Ahora producimos barriles de llanto
Un venezolano, como usted o como yo, va calle arriba y calle abajo con una bombona de gas sobre sus hombros. Suma tres días y no lo consigue para hacerle la comida a sus hijos. Él está cansado, derrotado y angustiado. Solo le queda llorar.
Otro venezolano, tal vez como usted o como yo, se va a la cola de la gasolina desde la tarde del día anterior. Así amanece el día cuando le toca su número de placa. Pasa hambre, lleva sol, y a veces le toca hasta empujar el carro en la cola para ahorrarse un poquito más de combustible.
Luego de unas 12 horas o más de hacer fila, cuando solo le faltaban menos de 10 vehículos para entrar a la Estación de Servicio, el encargado de la gasolinera dice, sin ningún remordimiento, «se acabó». Lo asalta la tristeza, la impotencia, la rabia y sus ojos son arrasados por el llanto.
Una madre abre la nevera de su casa y solo ve una jarra de agua fría. Detrás, unos dos niños jalándole la camisa y saltando a su alrededor. «Mamá, mamá, tenemos hambre», estas palabras le causan una herida profunda en su corazón, y tiene que disimular las lágrimas que recorren sus mejillas.
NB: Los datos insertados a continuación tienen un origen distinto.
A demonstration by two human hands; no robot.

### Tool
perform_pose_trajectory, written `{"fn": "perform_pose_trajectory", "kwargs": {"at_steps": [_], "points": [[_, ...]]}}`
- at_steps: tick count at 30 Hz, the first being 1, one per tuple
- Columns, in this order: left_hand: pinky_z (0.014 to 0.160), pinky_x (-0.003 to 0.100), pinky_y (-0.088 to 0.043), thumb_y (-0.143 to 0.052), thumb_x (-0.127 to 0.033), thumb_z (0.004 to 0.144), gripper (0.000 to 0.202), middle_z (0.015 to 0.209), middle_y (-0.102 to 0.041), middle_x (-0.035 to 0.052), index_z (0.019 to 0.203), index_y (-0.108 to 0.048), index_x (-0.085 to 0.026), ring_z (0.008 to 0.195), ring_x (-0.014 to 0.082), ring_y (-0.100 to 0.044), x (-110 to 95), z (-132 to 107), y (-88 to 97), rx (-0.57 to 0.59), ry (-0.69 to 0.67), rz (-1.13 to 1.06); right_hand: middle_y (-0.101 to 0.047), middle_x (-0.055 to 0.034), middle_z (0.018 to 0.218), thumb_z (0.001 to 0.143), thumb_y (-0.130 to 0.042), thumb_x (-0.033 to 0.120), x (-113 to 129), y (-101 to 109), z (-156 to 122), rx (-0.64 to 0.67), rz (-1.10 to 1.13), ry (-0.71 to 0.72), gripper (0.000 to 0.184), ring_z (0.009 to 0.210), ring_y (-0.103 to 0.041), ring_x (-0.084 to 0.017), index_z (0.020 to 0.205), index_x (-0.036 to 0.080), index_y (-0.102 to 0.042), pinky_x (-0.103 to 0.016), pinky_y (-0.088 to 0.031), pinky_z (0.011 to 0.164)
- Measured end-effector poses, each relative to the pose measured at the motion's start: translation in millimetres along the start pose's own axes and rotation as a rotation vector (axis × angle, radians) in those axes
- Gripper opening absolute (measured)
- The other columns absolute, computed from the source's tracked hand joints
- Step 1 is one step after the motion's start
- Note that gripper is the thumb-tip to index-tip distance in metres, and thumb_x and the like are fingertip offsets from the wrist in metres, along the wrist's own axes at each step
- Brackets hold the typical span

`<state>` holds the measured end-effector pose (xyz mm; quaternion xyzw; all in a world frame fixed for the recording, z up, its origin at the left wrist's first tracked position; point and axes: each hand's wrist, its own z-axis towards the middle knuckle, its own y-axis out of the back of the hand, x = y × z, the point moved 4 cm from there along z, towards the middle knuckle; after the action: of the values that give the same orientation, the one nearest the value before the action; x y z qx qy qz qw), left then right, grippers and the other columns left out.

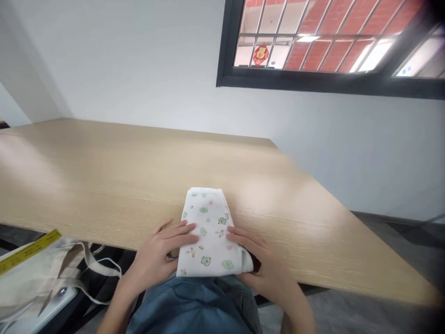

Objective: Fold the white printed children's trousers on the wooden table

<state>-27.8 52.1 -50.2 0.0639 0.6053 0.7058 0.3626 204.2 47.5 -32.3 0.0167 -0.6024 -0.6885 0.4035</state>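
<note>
A folded white cloth (205,218) printed with small green animals and pink spots lies on the table's near edge, its lower end over the edge by my lap. My left hand (160,250) is at its left side, the fingers extended over the top and the thumb at the edge, its tip hidden by the fabric. On the opposite side, my right hand (262,260) rests its fingertips on the cloth, with the thumb low beside the bulging folded corner. Both hands are closed lightly around the sides of the cloth.
The pale wooden table (121,185) reaches to a white wall (139,60) with a dark-framed barred window (313,83). At lower left is a cream fabric bag (52,269) with loose straps, a yellow strip (31,250) and a white device (57,308). The table's right edge slants toward me.
</note>
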Motion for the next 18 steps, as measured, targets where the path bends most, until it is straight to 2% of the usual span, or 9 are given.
{"fn": "perform_pose_trajectory", "kwargs": {"at_steps": [4,7,9,11,13,15,18], "points": [[0.1,0.044,-0.03,-0.045,-0.008,0.079,0.043,0.128,-0.049,-0.0046,0.11,-0.058,-0.035,0.119,0.0191,-0.044,-1.2,1.6,-0.7,-0.111,0.023,-0.033,-0.041,-0.0033,0.134,0.07,-0.056,0.013,6.0,-8.8,0.7,0.031,-0.003,0.062,0.058,0.123,-0.034,-0.023,0.127,0.023,-0.047,-0.041,-0.036,0.1],[0.1,0.041,-0.029,-0.04,-0.006,0.081,0.044,0.126,-0.051,-0.0062,0.108,-0.059,-0.035,0.12,0.018,-0.044,-1.6,1.5,1.2,-0.113,-0.003,-0.082,-0.037,-0.004,0.137,0.072,-0.051,0.009,1.8,-3.2,-0.1,0.032,0.06,0.092,0.062,0.125,-0.031,-0.02,0.132,0.021,-0.04,-0.037,-0.035,0.101],[0.098,0.038,-0.029,-0.039,-0.008,0.083,0.039,0.12,-0.056,-0.0052,0.104,-0.061,-0.032,0.116,0.0178,-0.046,-0.8,0.7,3.8,-0.127,0.003,-0.173,-0.04,-0.0052,0.135,0.075,-0.048,0.009,-0.5,1.9,-1.9,0.01,0.127,0.101,0.056,0.123,-0.035,-0.018,0.13,0.02,-0.042,-0.035,-0.037,0.099],[0.09,0.035,-0.035,-0.041,-0.015,0.086,0.03,0.108,-0.063,-0.0025,0.1,-0.064,-0.028,0.104,0.0186,-0.052,0.8,-1.2,5.9,-0.172,0.05,-0.298,-0.052,-0.0056,0.122,0.08,-0.046,0.012,-0.3,4.3,-3.8,-0.013,0.211,0.08,0.04,0.112,-0.047,-0.018,0.119,0.021,-0.051,-0.031,-0.042,0.091],[0.078,0.032,-0.039,-0.044,-0.027,0.087,0.024,0.092,-0.066,0.0009,0.094,-0.067,-0.025,0.089,0.0196,-0.053,3.3,-3.5,5.8,-0.243,0.15,-0.408,-0.062,-0.0047,0.096,0.086,-0.044,0.02,2.5,3.3,-4.8,-0.061,0.287,0.031,0.02,0.089,-0.056,-0.017,0.097,0.02,-0.06,-0.026,-0.047,0.075],[0.07,0.03,-0.04,-0.045,-0.038,0.087,0.029,0.079,-0.063,0.0035,0.087,-0.068,-0.022,0.08,0.0202,-0.05,5.0,-4.5,3.6,-0.312,0.281,-0.482,-0.059,-0.0029,0.072,0.09,-0.041,0.031,5.7,0.2,-4.3,-0.147,0.346,-0.049,0.026,0.069,-0.055,-0.015,0.077,0.017,-0.058,-0.023,-0.044,0.06],[0.065,0.029,-0.039,-0.044,-0.048,0.085,0.039,0.071,-0.057,0.0042,0.08,-0.066,-0.017,0.075,0.0208,-0.05,2.5,3.0,-0.6,-0.329,0.44,-0.548,-0.047,0.0005,0.056,0.09,-0.037,0.043,7.0,-5.6,1.3,-0.268,0.441,-0.228,0.037,0.051,-0.046,-0.012,0.068,0.017,-0.051,-0.022,-0.037,0.048]]}}
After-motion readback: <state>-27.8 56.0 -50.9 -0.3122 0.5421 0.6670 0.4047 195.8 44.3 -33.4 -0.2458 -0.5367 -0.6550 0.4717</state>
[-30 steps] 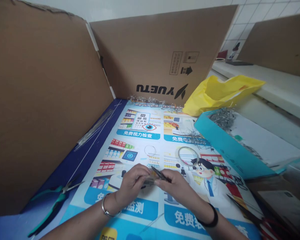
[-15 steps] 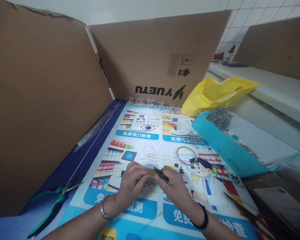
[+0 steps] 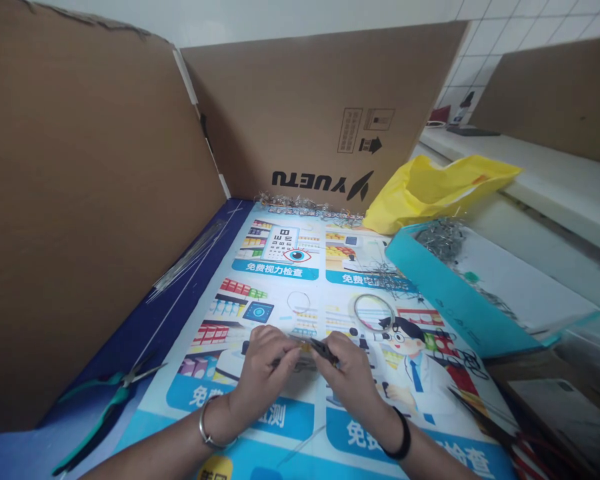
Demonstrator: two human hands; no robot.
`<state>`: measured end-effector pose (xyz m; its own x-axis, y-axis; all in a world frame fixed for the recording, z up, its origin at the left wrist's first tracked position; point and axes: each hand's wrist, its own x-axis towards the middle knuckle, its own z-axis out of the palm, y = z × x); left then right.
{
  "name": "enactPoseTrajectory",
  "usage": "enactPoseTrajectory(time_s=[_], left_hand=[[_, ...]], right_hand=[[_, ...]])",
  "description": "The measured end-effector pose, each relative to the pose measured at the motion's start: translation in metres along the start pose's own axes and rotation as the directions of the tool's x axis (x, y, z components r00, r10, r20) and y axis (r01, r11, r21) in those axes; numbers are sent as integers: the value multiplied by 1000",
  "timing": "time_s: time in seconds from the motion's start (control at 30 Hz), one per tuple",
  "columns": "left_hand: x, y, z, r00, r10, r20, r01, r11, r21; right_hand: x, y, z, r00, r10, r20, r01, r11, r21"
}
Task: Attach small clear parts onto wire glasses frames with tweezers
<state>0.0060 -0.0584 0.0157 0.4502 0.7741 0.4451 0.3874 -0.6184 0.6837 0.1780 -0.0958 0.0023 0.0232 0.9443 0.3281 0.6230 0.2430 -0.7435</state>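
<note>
Low over a printed poster [image 3: 280,267], my left hand [image 3: 263,370] and my right hand [image 3: 353,377] meet, fingers pinched. Between them is a small metal and clear piece [image 3: 305,353]; the left fingers hold it. The right hand grips dark small pliers [image 3: 325,348] whose tip touches that piece. A silver bangle is on the left wrist, a black band on the right.
Cardboard walls [image 3: 80,200] stand at the left and back. Green-handled pliers [image 3: 107,407] lie at the lower left, thin wires [image 3: 187,257] along the left wall. A teal tray [image 3: 445,293] holds metal bits at the right, with a yellow bag [image 3: 430,187] behind it. Red-handled tool [image 3: 530,453] at lower right.
Both hands stayed together over the poster, shifting slightly up and left in view; the pliers' tip now sits lower against the piece. Little else moved.
</note>
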Motion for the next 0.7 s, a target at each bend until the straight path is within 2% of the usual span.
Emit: enactPoseTrajectory(time_s=[0.17,0.33,0.4,0.7], left_hand=[[-2,3,-1,996,77,46,-78,997,18],[-10,1,7,955,267,131,-291,930,223],[-12,0,10,939,300,167,-336,904,266],[-10,0,8,963,190,191,-230,949,215]], right_hand=[[0,-1,-1,1000,8,-9,-8,1000,24],[-1,3,2,999,9,-41,-7,999,44],[-2,5,4,999,15,-40,-12,998,57],[-2,4,3,997,80,10,-80,993,85]])
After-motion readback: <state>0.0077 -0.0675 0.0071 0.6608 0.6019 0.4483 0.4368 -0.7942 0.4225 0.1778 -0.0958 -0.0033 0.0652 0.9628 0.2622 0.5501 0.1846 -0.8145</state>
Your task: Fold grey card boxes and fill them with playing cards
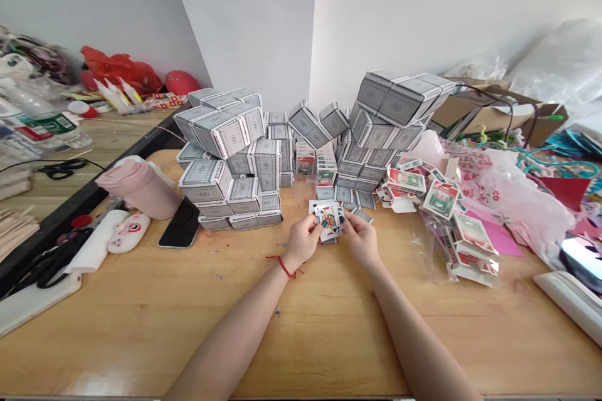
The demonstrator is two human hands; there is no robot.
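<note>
My left hand, with a red string bracelet at the wrist, pinches the left side of some playing cards. On the other side, my right hand grips their right edge between thumb and fingers. A face card lies uppermost, its picture towards me. Beyond the hands, loose cards lie back-up on the table. To the left rises a stack of cubes folded from grey-backed cards; a similar stack stands to the right. Between them sit several card boxes.
Opened, crumpled card boxes and plastic bags crowd the right side. On the left are a black phone, a pink cup, a mouse and a white roll. A wall stands behind the table.
</note>
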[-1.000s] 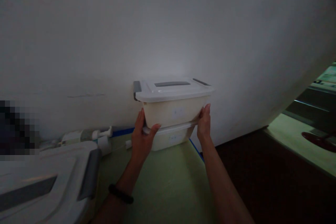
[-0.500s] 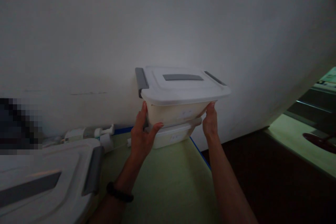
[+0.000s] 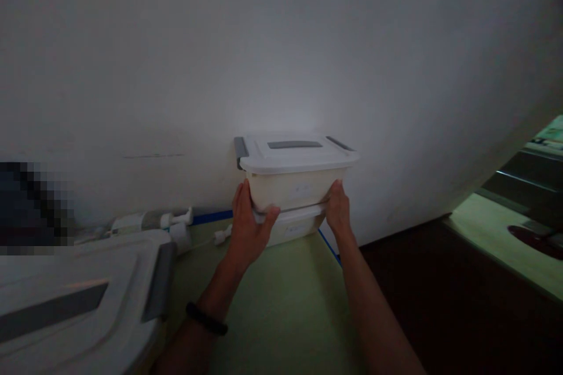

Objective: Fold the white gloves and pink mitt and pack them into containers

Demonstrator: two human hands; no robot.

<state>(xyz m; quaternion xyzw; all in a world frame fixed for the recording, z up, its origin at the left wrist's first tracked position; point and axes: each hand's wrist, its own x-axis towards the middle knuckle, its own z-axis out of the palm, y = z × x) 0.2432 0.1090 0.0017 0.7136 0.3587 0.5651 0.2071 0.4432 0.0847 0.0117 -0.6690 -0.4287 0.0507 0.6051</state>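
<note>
Between my two hands is a white lidded storage box (image 3: 290, 187) with grey side latches and a grey strip on its lid. It sits on, or just over, a second white storage box (image 3: 292, 231) against the wall. My left hand (image 3: 253, 222) grips the upper box's left end, fingers along the side and thumb at the lower front edge. At the right end my right hand (image 3: 338, 208) holds the same box, its fingers bent against the side. A black band (image 3: 206, 319) circles my left wrist.
A larger white box lid (image 3: 109, 269) with a grey latch fills the lower left. Behind it lies a white pump bottle (image 3: 149, 221) by the wall (image 3: 281, 58). A white plug (image 3: 222, 237) on a cord rests on the green tabletop (image 3: 281, 304). Another green surface (image 3: 488, 234) stands at right.
The upper box has moved farther away towards the wall and settled more squarely above the lower box. Both hands have moved with it and still hold it.
</note>
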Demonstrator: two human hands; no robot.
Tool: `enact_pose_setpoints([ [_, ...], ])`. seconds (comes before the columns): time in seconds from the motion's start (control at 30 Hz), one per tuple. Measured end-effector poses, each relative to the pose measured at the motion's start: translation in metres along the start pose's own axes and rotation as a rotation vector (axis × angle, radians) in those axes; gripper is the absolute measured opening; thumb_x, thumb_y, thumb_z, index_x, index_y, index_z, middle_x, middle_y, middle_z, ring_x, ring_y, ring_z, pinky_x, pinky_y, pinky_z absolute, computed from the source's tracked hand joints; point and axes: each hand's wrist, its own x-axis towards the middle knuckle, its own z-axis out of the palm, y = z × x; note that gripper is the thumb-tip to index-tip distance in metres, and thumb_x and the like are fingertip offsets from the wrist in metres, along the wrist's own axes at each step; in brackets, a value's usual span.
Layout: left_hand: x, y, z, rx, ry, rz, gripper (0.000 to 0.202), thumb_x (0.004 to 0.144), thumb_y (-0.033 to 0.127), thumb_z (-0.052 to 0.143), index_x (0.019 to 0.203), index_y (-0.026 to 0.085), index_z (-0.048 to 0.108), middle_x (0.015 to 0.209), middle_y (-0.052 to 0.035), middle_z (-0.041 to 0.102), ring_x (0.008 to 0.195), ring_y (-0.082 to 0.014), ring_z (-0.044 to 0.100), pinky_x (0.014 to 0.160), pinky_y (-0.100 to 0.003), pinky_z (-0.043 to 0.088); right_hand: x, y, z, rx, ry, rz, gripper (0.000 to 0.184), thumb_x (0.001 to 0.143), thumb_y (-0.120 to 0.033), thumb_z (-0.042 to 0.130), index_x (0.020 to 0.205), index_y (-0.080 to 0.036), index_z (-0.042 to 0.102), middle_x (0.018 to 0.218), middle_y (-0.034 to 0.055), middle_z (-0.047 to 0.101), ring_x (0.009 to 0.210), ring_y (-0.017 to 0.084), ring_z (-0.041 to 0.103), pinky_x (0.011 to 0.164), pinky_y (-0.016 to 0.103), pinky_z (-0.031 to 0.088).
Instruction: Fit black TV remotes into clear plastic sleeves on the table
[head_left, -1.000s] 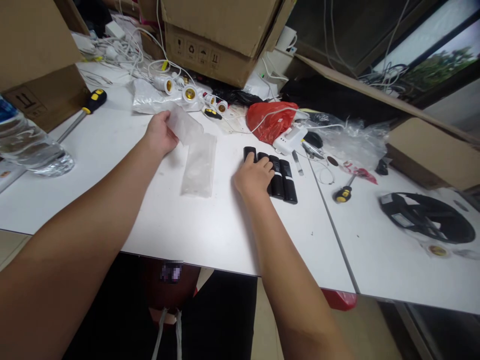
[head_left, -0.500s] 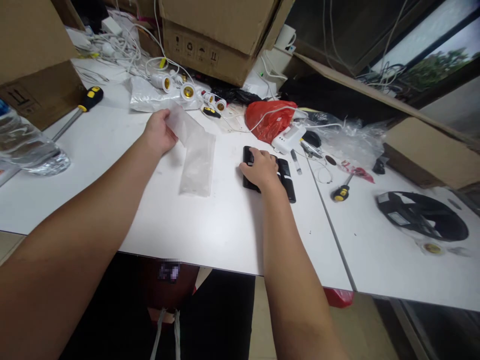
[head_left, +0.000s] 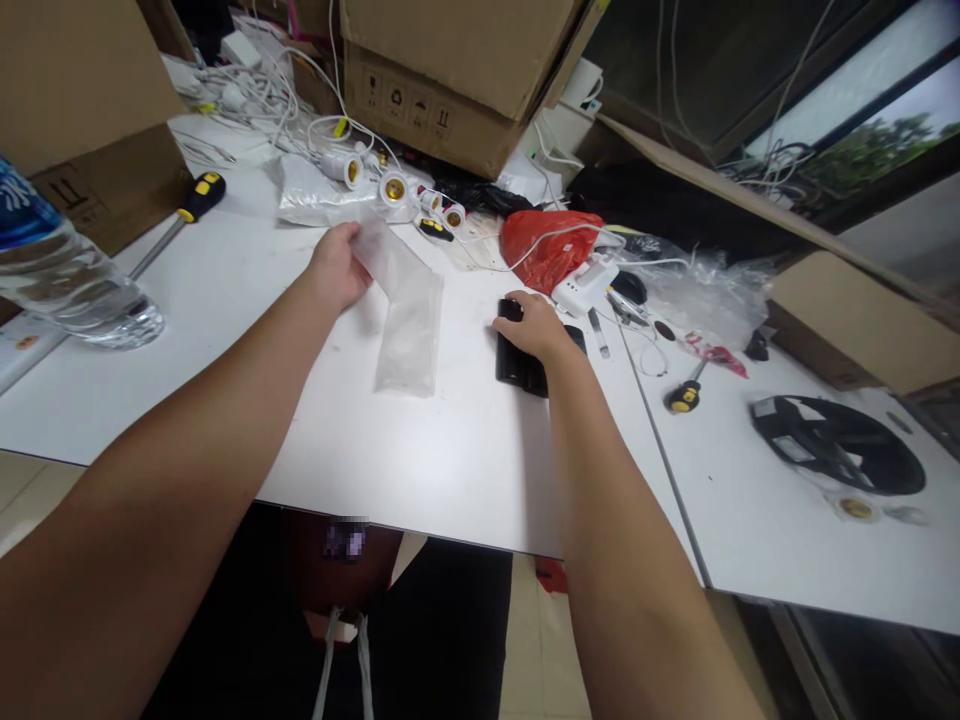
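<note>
My left hand (head_left: 339, 268) pinches one end of a translucent plastic bag (head_left: 409, 330). That bag is long, flat and bent in the middle, and its lower part rests on the white table. My right hand (head_left: 532, 322) is closed over the top of a black cylinder-shaped piece (head_left: 511, 362), thumb on its left side. Further similar black pieces (head_left: 576, 338) lie against it, partly covered by my hand and wrist. Their exact kind cannot be made out.
A water bottle (head_left: 82, 280) and a screwdriver (head_left: 184, 215) lie at left. Lamp sockets (head_left: 392, 188), a red plastic bag (head_left: 544, 245) and a white power strip (head_left: 585, 287) stand behind. Another screwdriver (head_left: 685, 394) and a black ring-shaped object (head_left: 840, 445) are at right.
The view has shifted slightly, moving the scene rightward. My right hand has moved a little over the black pieces and now covers more of them. My left hand keeps the plastic bag.
</note>
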Motion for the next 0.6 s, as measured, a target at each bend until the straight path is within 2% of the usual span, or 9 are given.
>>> enact_pose_setpoints([
  [0.13, 0.0, -0.002, 0.001, 0.017, -0.008, 0.004, 0.036, 0.103, 0.02, 0.043, 0.133, 0.011, 0.06, 0.069, -0.0024, 0.072, 0.083, -0.0199, 0.076, 0.089, -0.027, 0.058, -0.004, 0.006, 0.006, 0.037, 0.06, 0.009, 0.061, 0.079, -0.039, 0.065, 0.134, -0.014, 0.062, 0.129, 0.0202, 0.058, 0.12, 0.035, 0.059, 0.109, 0.048, 0.044],
  [0.27, 0.0, -0.003, 0.002, 0.038, 0.02, 0.012, 0.031, 0.103, 0.02, 0.043, 0.125, 0.013, 0.064, 0.07, -0.0023, 0.071, 0.084, -0.018, 0.074, 0.089, -0.026, 0.058, -0.004, 0.003, 0.008, 0.08, 0.097, -0.021, 0.06, 0.079, -0.036, 0.067, 0.134, -0.012, 0.061, 0.131, 0.0217, 0.058, 0.126, 0.037, 0.056, 0.112, 0.052, 0.042],
  [0.33, 0.001, -0.003, 0.003, 0.048, 0.031, 0.007, 0.03, 0.103, 0.021, 0.044, 0.122, 0.012, 0.065, 0.068, -0.0015, 0.07, 0.076, -0.0161, 0.072, 0.086, -0.024, 0.058, -0.008, -0.01, 0.008, 0.128, 0.221, -0.092, 0.054, 0.082, -0.033, 0.065, 0.132, -0.012, 0.061, 0.134, 0.0216, 0.057, 0.13, 0.036, 0.053, 0.114, 0.053, 0.04],
  [0.4, 0.002, -0.003, 0.002, 0.054, 0.032, 0.001, 0.028, 0.103, 0.021, 0.044, 0.118, 0.013, 0.066, 0.068, -0.0016, 0.07, 0.073, -0.0155, 0.07, 0.084, -0.024, 0.058, -0.027, -0.03, 0.006, 0.189, 0.363, -0.186, 0.045, 0.087, -0.03, 0.059, 0.129, -0.013, 0.062, 0.133, 0.0201, 0.059, 0.131, 0.034, 0.053, 0.115, 0.053, 0.04],
  [0.43, 0.002, -0.004, 0.002, 0.054, 0.032, 0.002, 0.027, 0.103, 0.022, 0.045, 0.116, 0.014, 0.067, 0.069, -0.0017, 0.071, 0.073, -0.0154, 0.07, 0.082, -0.024, 0.058, -0.044, -0.04, 0.002, 0.218, 0.396, -0.234, 0.042, 0.088, -0.029, 0.058, 0.127, -0.016, 0.062, 0.132, 0.0189, 0.06, 0.131, 0.033, 0.054, 0.115, 0.054, 0.041],
  [0.5, 0.004, -0.005, 0.001, 0.064, 0.02, 0.013, 0.024, 0.103, 0.021, 0.045, 0.109, 0.015, 0.068, 0.073, -0.0025, 0.072, 0.076, -0.015, 0.07, 0.082, -0.024, 0.058, -0.099, -0.052, -0.011, 0.253, 0.384, -0.327, 0.04, 0.089, -0.028, 0.059, 0.128, -0.021, 0.062, 0.138, 0.0174, 0.057, 0.134, 0.033, 0.054, 0.112, 0.056, 0.045],
  [0.6, 0.005, -0.007, 0.0, 0.105, -0.004, 0.033, 0.025, 0.103, 0.021, 0.043, 0.097, 0.015, 0.067, 0.077, -0.0027, 0.072, 0.079, -0.0138, 0.068, 0.088, -0.025, 0.057, -0.216, -0.048, -0.04, 0.204, 0.274, -0.465, 0.058, 0.084, -0.019, 0.067, 0.14, -0.032, 0.058, 0.15, 0.0134, 0.052, 0.142, 0.035, 0.048, 0.115, 0.062, 0.043],
])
Un hijo se arma de esperanza y sale a buscar el tratamiento de su padre o madre. Va a toda clase de farmacias y no encuentra nada, hasta que por fin se topa con los fármacos que necesita. Sin embargo el precio es 20 veces su salario mensual. ¿Qué hace? ¿Cómo resuelve? La angustia se vuelve miedo al pensar lo que le pudiera suceder a su padre o madre sin esa medicina. Llora en silencio, en una esquina; es el llanto del desesperado.
Un anciano en el banco de una plaza mira al suelo con aires de derrotado. Acaba de salir del banco donde cobra su pensión y su mente se debate entre comprar las pastillas del corazón, que su médico le recetó, o comprar algo de comida. Si come, pone en riesgo su vida por un ataque cardíaco, y si compra la medicina, entonces ¿qué come?
Ese pensionado recuerda todo lo que trabajó durante 30 años de su vida, y las lágrimas salen sin avisar, sin pedir permiso. Sin esperar una orden. Ese es el dolor miles de abuelos que ven sus años dorados perdidos en medio de la crisis venezolana.
Un médico venezolano lucha por la vida de sus pacientes. Lo hace en un hospital que se cae a pedazos, sin insumos, sin equipos adecuados. Sin la protección que él necesita. Trabaja en la emergencia recibiendo baleados, parturientas, pacientes con ataques cardiacos, con apendicitis u otras emergencias. Él se mete en una habitación, se deja caer al suelo con las manos en la cabeza. Ya no puede más, se siente hastiado y solo.
Sin duda, gracias al actual modelo político y económico, Venezuela dejó de producir barriles de petróleo, y ahora solo produce millones de barriles diarios del llanto de un pueblo que no aguanta más.
Producimos el llanto de una madre que tiene a sus hijos en el exterior, los llantos de un padre que no tiene cómo llevar comida a la mesa de su familia. Producimos los llantos de un pueblo que quiere libertad.
¿Hasta cuándo seguirá llorando nuestra amada Venezuela?